### Work required
The following data has a line with "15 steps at" and a line with "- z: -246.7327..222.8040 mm". Write out exactly those lines and all the lines between them.

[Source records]
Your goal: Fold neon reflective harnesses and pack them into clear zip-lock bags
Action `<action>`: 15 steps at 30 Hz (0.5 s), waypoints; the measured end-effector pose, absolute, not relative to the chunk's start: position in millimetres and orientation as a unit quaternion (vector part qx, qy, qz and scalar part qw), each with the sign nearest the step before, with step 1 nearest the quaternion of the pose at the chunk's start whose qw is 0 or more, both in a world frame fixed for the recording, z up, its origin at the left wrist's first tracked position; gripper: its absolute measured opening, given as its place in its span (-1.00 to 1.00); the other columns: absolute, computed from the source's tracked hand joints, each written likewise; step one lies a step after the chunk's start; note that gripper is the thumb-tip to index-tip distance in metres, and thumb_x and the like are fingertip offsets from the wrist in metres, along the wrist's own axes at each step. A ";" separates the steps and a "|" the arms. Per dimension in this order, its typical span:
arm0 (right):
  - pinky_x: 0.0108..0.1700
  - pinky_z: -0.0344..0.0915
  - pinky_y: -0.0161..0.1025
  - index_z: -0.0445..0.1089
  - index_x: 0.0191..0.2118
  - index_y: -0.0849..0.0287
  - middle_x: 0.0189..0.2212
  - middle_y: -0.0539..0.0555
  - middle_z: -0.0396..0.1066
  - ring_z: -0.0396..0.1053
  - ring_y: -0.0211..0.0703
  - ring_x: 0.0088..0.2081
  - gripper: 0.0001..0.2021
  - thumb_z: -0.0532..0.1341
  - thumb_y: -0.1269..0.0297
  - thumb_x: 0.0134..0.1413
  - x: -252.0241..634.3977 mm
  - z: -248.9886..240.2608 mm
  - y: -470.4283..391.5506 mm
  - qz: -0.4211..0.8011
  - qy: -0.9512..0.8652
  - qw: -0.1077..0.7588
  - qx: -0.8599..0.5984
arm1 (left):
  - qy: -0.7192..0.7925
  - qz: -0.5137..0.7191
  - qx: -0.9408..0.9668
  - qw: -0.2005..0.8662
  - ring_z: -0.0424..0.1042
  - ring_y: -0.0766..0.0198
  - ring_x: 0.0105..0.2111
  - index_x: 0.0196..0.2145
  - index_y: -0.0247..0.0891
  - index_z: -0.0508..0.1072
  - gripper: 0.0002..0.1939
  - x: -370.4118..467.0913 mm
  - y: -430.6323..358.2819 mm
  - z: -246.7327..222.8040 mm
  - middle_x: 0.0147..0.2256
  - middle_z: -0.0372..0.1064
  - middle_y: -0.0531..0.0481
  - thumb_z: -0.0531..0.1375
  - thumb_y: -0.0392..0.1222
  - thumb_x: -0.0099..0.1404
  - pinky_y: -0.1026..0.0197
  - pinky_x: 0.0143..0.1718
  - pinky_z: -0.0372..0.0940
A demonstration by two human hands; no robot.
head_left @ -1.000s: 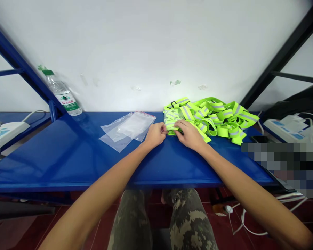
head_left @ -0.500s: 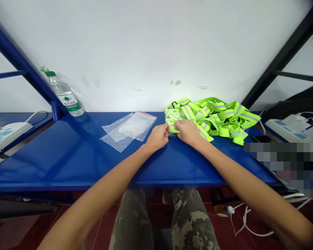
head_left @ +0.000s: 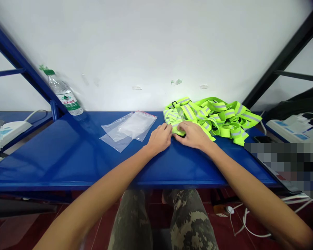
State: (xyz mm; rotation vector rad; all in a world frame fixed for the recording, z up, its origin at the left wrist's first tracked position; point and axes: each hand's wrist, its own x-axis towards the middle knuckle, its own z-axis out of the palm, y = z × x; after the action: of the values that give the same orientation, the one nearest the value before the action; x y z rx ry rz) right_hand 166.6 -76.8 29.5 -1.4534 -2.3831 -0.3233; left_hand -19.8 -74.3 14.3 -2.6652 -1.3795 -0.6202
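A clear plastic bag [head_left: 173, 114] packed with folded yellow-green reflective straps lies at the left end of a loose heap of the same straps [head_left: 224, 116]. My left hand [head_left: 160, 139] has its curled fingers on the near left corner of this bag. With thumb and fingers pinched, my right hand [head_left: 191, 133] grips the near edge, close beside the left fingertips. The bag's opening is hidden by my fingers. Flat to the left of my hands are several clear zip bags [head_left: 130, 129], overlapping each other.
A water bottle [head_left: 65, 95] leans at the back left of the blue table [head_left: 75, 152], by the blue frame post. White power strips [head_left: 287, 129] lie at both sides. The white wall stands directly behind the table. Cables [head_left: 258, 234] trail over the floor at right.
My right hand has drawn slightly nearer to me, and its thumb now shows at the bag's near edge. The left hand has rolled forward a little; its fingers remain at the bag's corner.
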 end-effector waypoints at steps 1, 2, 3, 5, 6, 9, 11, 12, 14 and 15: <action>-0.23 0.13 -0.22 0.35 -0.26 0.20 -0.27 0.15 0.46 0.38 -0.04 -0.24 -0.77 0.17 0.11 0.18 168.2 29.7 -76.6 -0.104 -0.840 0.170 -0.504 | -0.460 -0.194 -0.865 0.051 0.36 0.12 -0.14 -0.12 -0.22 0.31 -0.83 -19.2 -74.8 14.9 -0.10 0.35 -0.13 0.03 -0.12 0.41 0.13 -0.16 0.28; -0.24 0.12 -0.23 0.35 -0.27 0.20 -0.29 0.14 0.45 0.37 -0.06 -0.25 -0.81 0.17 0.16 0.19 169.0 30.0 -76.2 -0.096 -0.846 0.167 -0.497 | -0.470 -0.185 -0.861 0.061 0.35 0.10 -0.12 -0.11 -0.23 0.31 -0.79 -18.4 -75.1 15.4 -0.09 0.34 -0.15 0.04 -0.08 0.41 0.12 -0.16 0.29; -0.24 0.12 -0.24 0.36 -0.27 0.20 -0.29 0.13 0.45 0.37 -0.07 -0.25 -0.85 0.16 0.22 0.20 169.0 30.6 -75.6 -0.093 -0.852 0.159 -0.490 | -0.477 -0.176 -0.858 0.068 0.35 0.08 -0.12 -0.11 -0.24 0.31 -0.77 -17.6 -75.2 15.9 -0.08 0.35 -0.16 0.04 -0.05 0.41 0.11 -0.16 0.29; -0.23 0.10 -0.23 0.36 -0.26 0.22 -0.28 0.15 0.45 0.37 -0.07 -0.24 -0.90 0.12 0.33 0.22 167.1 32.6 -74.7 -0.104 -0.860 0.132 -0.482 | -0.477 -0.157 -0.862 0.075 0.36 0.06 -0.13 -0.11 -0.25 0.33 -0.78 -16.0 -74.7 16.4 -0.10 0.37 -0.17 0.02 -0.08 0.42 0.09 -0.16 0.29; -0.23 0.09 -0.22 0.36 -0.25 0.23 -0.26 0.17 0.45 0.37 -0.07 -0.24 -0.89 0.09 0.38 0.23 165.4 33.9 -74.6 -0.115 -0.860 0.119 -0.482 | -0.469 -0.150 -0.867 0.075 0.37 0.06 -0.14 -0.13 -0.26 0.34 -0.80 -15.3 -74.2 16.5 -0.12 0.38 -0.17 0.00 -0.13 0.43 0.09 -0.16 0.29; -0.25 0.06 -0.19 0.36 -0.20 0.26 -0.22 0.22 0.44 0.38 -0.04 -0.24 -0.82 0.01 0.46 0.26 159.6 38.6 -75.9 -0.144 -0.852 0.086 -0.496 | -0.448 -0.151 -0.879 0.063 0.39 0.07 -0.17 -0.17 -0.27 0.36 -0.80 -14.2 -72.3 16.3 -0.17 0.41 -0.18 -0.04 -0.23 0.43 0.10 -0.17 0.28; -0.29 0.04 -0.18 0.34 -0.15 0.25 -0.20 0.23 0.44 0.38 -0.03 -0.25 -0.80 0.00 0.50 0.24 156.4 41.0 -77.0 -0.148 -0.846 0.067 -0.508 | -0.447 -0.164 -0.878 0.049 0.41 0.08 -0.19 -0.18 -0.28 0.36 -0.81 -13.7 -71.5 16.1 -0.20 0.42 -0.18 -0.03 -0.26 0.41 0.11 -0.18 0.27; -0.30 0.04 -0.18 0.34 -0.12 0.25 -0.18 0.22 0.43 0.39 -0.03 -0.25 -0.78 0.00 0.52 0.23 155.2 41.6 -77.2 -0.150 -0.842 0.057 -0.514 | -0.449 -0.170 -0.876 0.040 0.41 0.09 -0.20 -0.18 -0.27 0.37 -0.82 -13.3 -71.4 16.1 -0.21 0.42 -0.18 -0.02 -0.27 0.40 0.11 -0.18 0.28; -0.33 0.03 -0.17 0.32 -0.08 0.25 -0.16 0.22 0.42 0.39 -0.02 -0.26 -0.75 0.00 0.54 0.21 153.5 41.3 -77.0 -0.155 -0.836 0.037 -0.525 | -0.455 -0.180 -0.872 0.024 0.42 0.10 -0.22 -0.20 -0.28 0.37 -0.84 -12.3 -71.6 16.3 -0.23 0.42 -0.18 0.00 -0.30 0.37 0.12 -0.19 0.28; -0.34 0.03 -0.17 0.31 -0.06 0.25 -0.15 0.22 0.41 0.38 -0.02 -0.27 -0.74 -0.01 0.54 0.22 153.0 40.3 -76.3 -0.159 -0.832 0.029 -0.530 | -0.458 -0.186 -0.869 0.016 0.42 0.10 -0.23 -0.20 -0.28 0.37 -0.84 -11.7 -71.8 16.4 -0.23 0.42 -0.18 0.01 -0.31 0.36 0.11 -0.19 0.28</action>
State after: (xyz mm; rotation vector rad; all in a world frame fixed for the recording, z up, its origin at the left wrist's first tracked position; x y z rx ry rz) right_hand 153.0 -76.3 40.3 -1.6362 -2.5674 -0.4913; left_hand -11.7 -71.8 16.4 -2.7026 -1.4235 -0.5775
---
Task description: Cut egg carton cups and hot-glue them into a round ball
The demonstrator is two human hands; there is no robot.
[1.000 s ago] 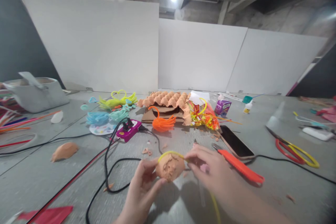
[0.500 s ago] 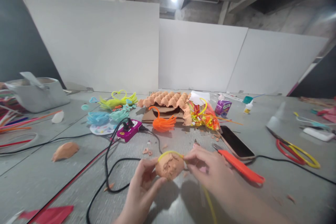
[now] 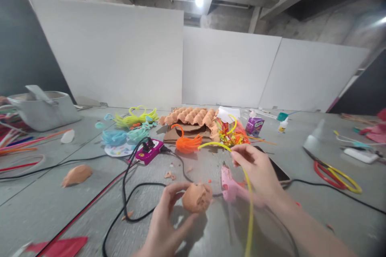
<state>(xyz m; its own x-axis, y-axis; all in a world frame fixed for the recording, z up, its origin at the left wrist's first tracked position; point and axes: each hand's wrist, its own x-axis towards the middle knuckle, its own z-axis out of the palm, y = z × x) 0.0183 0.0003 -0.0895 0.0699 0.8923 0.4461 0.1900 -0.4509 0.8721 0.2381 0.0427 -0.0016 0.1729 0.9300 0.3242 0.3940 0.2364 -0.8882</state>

### Written reply
Action `<action>`: 15 steps at 30 Hz (0.5 s), waypoints; the measured end-effector pose, absolute, not relative to the chunk's start: position in millimetres and orientation as a unit quaternion (vector part qx, qy, qz and scalar part qw), each with the sign nearest the step before, with step 1 nearest the quaternion of the pose at the chunk's start whose qw is 0 or more, both in a world frame fixed for the recording, z up, its origin at the left wrist's first tracked position; gripper: its absolute measured opening, given as its place in its span (-1.00 to 1.00); the other columns: absolute, computed from the source's tracked hand joints, each written likewise; step one lies a step after the chunk's start; note that gripper is the thumb-tip to index-tip distance in metres, and thumb_x and the like are fingertip offsets from the wrist in metres, along the wrist's own axes at each step. A ";" separates the steps and a "|" the arms. Per dimension in this order, its typical span:
arm0 (right):
  - pinky_x: 0.0108..0.1700
  - pinky_z: -0.0344..0.0915
  - pinky_y: -0.0161..0.1025
  - index_z: -0.0445..0.1089
  - index_x: 0.0191..0.2118
  - index_y: -0.0849..0.0287
  - middle_x: 0.0189..0.2212
  - middle_y: -0.0539..0.0555
  - middle_z: -0.0396..0.1066
  - ring_z: -0.0396..0.1053
  - ring_y: -0.0211..0.0703
  - ring_x: 0.0088..0.2081
  - gripper: 0.0001..0.2021
  - thumb_z: -0.0532..0.1341
  - thumb_y: -0.1269..0.0297
  - thumb_x: 0.0134..0.1413
  - x: -252.0241..634.3977 mm
  - z: -248.9886..240.2608 mm
  - y: -470.4283..391.5506 mm
  - qz: -0.4211..0.8011
  - qy: -0.9512..0.8652
  - qw: -0.1077..0.7588
  - qx: -0.8599..0.5984
arm1 (left):
  - qy: -0.7192..0.7925
  - qz: -0.5137..0.7191
  - qx: -0.9408..0.9668
  - qw: -0.2005..0.8662
  - ring_z: -0.0424..0.1042
  - ring_y: -0.0766..0.0198
  - ring_x: 0.0105..0.2111
  - index_x: 0.0196..0.2145
  - index_y: -0.0247..0.0891
  - index_z: -0.0508..0.1072
  - gripper: 0.0002..0.1939
  - x: -370.4118..467.0913 mm
  - y: -430.6323..358.2819 mm
  - z: -246.7327..222.8040 mm

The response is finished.